■ EXERCISE INPUT:
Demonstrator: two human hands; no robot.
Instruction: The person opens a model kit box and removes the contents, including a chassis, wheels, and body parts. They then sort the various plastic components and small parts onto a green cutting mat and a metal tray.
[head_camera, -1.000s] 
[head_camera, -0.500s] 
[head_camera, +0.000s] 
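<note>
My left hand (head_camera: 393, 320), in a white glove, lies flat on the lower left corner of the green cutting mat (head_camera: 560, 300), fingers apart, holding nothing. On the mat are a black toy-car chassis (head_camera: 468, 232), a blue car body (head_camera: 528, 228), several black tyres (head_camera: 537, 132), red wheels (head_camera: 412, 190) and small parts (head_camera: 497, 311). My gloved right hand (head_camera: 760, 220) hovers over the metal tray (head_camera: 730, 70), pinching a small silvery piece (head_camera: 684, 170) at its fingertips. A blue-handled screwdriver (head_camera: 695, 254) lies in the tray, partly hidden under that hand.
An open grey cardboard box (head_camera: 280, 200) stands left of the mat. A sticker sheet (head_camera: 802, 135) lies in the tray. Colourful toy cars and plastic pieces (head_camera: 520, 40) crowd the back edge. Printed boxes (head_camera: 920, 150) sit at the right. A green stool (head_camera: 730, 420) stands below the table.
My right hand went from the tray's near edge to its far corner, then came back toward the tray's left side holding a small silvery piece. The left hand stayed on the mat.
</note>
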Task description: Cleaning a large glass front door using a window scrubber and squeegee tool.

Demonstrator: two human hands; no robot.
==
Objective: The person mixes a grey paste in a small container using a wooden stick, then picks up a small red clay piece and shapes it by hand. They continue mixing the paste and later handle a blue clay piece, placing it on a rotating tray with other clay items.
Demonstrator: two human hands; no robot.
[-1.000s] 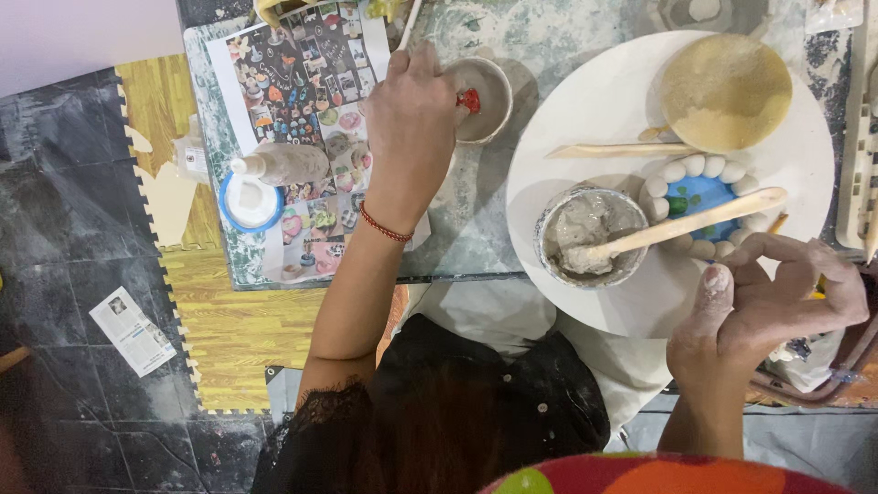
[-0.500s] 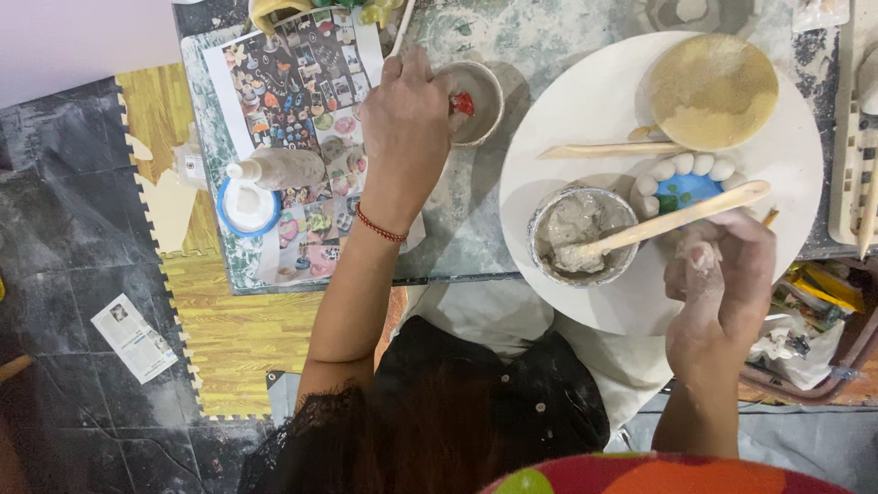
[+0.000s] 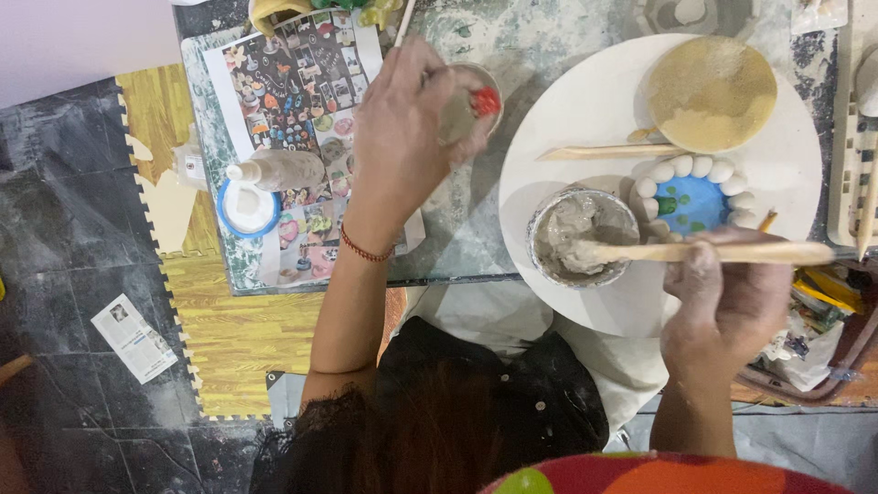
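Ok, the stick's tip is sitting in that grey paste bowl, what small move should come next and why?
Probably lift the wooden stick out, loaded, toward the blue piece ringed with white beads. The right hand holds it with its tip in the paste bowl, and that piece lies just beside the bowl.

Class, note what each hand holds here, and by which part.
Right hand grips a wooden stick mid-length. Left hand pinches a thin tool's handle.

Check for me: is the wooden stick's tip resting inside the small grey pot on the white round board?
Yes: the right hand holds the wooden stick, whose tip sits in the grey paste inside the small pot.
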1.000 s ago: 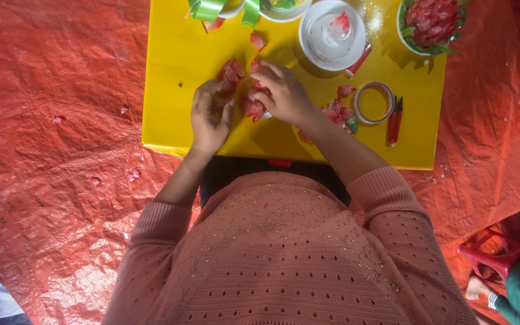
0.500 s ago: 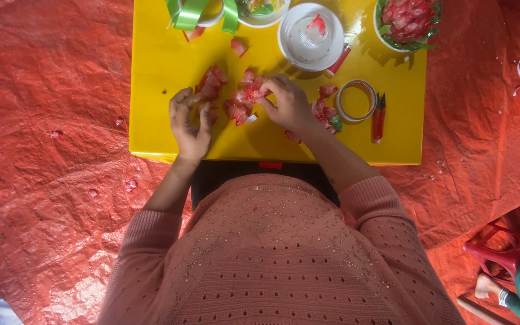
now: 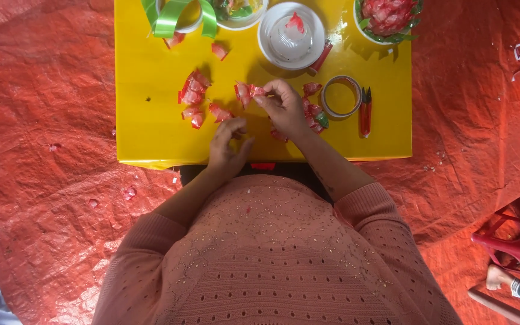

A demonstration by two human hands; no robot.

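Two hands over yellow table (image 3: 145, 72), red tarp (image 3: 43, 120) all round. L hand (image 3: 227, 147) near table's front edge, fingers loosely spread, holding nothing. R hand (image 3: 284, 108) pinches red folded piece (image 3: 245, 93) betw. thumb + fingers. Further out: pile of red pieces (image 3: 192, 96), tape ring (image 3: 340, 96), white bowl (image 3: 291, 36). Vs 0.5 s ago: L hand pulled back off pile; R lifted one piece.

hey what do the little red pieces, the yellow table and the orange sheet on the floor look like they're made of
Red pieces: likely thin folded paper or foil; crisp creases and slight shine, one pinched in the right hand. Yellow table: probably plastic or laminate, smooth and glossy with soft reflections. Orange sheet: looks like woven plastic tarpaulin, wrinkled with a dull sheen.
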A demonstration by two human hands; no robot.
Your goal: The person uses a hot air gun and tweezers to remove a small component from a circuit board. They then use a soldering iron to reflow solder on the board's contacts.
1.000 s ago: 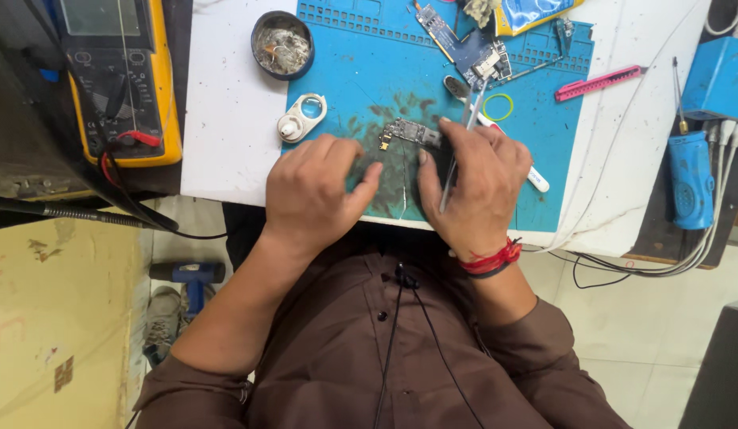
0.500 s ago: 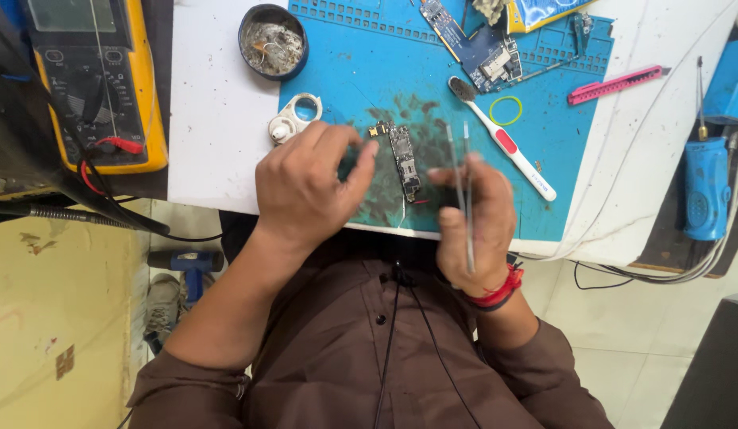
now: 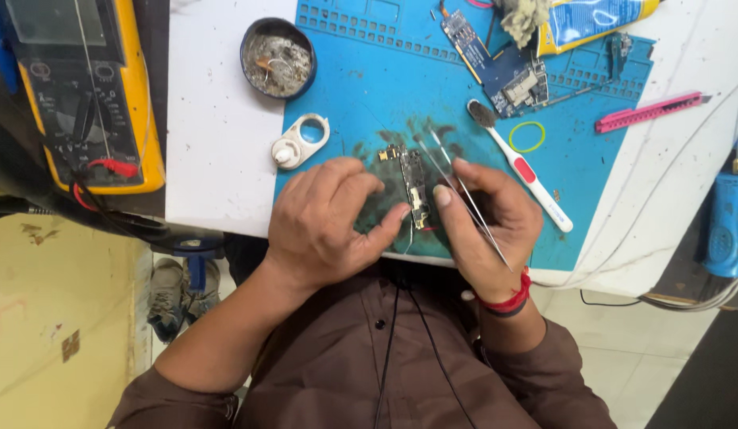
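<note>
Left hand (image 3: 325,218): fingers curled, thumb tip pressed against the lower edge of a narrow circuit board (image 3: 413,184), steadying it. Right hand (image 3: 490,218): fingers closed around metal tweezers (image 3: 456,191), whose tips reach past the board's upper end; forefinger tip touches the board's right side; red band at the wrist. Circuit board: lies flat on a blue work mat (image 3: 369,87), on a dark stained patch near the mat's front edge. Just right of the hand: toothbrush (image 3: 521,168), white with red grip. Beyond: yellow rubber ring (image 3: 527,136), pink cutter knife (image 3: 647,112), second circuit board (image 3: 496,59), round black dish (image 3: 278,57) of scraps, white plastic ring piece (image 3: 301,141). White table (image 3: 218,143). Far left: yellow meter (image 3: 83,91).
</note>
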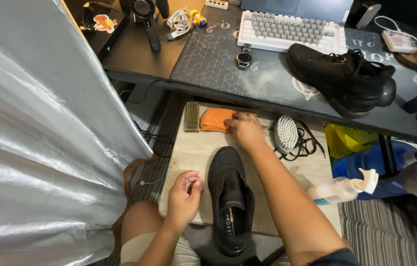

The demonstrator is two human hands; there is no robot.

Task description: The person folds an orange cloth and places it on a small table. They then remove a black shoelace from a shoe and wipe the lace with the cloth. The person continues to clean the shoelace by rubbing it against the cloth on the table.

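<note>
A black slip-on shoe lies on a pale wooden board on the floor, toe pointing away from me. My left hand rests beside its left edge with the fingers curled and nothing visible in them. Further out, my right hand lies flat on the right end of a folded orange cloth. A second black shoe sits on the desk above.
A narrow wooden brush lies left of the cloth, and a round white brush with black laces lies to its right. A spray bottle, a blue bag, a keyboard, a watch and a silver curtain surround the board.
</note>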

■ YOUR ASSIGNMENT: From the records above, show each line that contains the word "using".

■ TASK SOLUTION:
Task description: Cleaning a large glass front door using a window scrubber and squeegee tool.
Objective: The person mixes a grey paste in a small container using a wooden stick, then picks up a small red clay piece and shapes it by hand. They continue mixing the paste and later handle a blue clay piece, placing it on a rotating tray with other clay items.

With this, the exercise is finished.